Return exactly the span of lines in the following data that opens with the line containing "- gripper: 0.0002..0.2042" and closes with the line containing "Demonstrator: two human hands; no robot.". Include nothing else.

### GIVEN INFORMATION
-*-*-

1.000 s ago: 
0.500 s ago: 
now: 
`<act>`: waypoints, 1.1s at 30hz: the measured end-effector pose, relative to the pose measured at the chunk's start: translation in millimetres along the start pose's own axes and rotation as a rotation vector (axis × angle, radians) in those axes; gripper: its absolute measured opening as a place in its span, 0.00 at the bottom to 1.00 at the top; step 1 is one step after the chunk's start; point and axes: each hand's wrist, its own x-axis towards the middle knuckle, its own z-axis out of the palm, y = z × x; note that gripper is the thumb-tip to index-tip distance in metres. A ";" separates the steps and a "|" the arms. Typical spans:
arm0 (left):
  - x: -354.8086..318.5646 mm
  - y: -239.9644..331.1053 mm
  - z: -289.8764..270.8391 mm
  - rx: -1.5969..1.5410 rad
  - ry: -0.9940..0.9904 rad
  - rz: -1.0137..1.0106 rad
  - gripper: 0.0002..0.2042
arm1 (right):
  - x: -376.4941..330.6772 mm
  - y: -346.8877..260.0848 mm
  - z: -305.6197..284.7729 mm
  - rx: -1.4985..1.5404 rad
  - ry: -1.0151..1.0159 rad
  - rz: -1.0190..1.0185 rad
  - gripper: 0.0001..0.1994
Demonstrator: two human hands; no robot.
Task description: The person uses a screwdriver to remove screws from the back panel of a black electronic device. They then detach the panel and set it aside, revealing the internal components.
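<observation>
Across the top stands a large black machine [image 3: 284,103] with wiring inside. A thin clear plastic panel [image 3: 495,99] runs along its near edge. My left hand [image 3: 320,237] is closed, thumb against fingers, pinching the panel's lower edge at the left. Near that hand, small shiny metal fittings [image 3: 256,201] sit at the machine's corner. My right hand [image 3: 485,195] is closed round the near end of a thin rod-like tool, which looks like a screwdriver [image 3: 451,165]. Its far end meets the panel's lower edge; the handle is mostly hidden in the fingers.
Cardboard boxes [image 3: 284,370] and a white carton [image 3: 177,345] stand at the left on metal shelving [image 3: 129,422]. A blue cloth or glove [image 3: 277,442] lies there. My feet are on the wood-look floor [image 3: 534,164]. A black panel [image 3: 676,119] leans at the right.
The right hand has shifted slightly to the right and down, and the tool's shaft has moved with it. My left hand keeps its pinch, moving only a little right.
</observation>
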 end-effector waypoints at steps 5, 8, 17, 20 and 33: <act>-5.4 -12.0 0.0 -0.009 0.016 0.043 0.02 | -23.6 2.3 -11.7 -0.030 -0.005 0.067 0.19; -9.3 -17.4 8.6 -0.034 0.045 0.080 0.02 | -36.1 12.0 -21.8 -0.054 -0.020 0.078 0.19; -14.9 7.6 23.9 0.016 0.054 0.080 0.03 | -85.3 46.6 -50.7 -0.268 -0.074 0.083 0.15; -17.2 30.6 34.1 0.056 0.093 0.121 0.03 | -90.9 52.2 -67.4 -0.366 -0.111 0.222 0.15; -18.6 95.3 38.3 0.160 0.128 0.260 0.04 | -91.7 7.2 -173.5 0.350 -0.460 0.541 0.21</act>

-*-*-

### RESULT FOR THIS TASK
  - gripper: 0.0002..0.2042
arm1 (right):
  - x: -376.4941..330.6772 mm
  - y: -346.8877..260.0848 mm
  - z: -305.6197..284.7729 mm
  - rx: -1.4985..1.5404 rad
  - ry: -1.0151..1.0159 rad
  - rz: -1.0190..1.0185 rad
  - gripper: 0.0001..0.1994
Demonstrator: two human hands; no robot.

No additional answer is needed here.